Data items
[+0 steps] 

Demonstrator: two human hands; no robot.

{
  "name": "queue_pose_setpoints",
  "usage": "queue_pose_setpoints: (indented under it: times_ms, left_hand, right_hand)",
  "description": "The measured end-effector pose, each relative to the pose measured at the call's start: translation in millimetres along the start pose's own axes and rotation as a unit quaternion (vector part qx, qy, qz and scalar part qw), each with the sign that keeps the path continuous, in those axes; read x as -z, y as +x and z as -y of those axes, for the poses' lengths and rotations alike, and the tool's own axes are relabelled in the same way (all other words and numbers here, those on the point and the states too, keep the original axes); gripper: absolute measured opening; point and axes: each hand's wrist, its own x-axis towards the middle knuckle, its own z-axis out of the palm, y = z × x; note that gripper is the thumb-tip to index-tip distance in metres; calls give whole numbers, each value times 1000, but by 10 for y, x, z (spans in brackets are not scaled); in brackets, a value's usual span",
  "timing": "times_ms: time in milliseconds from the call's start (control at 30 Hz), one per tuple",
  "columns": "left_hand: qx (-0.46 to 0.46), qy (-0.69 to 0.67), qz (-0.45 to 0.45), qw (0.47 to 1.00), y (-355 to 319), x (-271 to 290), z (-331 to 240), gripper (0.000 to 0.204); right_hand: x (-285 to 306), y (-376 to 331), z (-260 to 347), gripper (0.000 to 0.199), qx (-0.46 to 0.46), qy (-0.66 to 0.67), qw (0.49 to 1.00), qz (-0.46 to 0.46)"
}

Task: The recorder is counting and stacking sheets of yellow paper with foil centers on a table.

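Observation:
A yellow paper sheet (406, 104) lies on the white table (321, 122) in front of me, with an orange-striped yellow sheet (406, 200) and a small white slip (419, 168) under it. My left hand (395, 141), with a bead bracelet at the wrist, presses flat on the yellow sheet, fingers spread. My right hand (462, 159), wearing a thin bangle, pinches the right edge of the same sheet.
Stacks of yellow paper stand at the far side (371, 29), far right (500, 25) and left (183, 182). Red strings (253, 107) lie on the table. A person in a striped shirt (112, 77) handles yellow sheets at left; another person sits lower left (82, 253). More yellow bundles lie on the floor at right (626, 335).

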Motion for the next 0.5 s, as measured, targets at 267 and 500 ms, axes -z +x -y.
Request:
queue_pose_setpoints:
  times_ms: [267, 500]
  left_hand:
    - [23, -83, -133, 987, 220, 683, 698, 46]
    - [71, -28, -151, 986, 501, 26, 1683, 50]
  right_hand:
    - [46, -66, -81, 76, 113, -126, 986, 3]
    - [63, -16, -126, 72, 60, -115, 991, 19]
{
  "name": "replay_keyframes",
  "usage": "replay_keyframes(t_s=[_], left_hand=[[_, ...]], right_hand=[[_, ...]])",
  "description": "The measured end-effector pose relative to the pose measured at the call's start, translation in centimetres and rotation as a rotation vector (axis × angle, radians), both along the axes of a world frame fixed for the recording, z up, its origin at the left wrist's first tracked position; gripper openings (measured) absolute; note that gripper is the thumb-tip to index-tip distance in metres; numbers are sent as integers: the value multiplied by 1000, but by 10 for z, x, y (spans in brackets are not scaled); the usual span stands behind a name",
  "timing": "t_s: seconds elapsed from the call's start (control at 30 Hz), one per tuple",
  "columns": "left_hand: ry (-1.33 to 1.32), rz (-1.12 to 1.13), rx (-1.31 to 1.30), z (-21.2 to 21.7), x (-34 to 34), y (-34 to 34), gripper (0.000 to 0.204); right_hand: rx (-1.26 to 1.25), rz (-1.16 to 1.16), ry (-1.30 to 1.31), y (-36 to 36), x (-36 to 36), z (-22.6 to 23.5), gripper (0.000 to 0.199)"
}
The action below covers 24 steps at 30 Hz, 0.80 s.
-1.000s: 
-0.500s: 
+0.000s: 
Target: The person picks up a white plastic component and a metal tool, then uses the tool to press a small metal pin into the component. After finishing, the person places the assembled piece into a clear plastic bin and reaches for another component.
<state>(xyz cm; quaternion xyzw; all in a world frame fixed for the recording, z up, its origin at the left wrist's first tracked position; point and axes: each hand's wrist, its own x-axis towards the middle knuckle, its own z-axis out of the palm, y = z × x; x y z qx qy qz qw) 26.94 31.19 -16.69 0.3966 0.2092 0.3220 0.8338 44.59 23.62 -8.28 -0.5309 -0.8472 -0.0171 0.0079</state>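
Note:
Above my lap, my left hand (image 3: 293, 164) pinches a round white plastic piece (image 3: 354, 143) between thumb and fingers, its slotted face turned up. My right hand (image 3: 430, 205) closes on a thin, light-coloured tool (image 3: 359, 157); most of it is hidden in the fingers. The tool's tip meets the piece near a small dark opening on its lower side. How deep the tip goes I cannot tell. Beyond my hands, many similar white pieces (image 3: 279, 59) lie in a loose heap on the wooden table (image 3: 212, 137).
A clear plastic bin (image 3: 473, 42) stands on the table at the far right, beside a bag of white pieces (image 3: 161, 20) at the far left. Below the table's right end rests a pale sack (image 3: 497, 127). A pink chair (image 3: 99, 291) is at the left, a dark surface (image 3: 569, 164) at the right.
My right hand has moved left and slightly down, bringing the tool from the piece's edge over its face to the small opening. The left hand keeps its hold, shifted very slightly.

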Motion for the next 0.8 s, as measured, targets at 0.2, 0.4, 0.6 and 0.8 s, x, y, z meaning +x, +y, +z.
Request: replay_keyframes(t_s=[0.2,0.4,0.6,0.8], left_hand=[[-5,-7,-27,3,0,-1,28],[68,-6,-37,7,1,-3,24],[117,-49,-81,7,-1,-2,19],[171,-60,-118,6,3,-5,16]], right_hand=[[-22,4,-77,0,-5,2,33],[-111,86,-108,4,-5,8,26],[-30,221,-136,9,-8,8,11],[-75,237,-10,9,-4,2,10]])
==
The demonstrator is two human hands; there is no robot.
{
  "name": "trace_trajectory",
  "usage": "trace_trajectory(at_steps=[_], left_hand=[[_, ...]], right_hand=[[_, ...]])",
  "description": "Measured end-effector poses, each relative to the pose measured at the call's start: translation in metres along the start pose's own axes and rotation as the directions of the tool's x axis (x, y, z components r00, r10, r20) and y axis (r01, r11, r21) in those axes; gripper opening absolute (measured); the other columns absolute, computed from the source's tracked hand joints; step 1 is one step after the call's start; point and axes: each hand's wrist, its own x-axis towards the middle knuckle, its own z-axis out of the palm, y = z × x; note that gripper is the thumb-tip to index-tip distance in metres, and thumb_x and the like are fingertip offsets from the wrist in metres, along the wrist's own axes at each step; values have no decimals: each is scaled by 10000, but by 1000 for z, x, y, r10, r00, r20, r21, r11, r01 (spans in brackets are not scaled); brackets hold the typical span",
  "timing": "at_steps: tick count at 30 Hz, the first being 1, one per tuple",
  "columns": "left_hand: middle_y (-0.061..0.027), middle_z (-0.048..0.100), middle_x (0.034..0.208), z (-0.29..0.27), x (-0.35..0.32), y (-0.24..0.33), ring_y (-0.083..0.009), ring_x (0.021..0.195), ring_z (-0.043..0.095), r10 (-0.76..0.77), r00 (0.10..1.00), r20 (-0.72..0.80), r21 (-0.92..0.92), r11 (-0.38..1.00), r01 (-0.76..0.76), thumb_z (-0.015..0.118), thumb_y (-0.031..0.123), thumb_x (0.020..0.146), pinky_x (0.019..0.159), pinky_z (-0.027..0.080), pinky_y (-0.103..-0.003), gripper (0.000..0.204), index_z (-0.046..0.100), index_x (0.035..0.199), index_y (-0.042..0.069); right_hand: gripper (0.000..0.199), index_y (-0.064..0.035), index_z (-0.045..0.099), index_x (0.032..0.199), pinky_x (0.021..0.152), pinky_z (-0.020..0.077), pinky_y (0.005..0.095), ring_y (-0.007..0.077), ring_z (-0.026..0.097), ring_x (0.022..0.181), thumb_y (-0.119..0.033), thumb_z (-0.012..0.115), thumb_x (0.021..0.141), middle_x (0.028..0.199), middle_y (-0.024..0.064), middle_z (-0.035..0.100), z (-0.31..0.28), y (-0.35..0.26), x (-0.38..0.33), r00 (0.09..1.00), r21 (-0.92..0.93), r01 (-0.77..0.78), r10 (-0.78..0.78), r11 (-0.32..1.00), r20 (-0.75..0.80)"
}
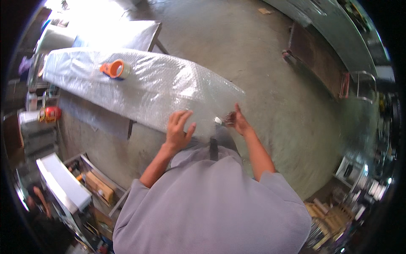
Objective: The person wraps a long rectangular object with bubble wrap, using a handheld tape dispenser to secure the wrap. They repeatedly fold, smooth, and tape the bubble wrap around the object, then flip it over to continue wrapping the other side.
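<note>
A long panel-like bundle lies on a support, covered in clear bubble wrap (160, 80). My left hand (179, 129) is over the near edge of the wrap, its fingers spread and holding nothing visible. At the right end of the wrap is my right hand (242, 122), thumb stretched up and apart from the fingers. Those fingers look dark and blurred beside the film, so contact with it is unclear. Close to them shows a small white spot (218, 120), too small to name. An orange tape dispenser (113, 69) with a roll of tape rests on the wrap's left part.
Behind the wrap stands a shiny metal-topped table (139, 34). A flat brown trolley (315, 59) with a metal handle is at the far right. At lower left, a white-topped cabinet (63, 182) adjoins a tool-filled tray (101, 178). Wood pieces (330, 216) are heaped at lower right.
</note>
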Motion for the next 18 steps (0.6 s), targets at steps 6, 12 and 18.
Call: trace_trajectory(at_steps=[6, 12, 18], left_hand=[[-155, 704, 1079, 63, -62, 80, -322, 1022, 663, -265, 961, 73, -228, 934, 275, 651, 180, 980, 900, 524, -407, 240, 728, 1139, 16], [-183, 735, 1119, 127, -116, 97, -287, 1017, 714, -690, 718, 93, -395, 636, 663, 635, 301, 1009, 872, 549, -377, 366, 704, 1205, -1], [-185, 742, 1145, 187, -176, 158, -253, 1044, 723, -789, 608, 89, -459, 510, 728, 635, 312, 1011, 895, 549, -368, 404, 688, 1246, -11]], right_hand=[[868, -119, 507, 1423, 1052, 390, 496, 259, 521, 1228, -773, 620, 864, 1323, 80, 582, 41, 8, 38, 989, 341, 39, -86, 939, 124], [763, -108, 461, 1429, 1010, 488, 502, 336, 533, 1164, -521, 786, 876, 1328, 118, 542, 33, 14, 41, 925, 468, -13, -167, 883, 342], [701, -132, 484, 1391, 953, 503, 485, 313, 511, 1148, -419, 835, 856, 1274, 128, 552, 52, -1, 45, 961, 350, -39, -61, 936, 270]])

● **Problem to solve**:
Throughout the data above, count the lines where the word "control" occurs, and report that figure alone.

● **Exercise solution**:
2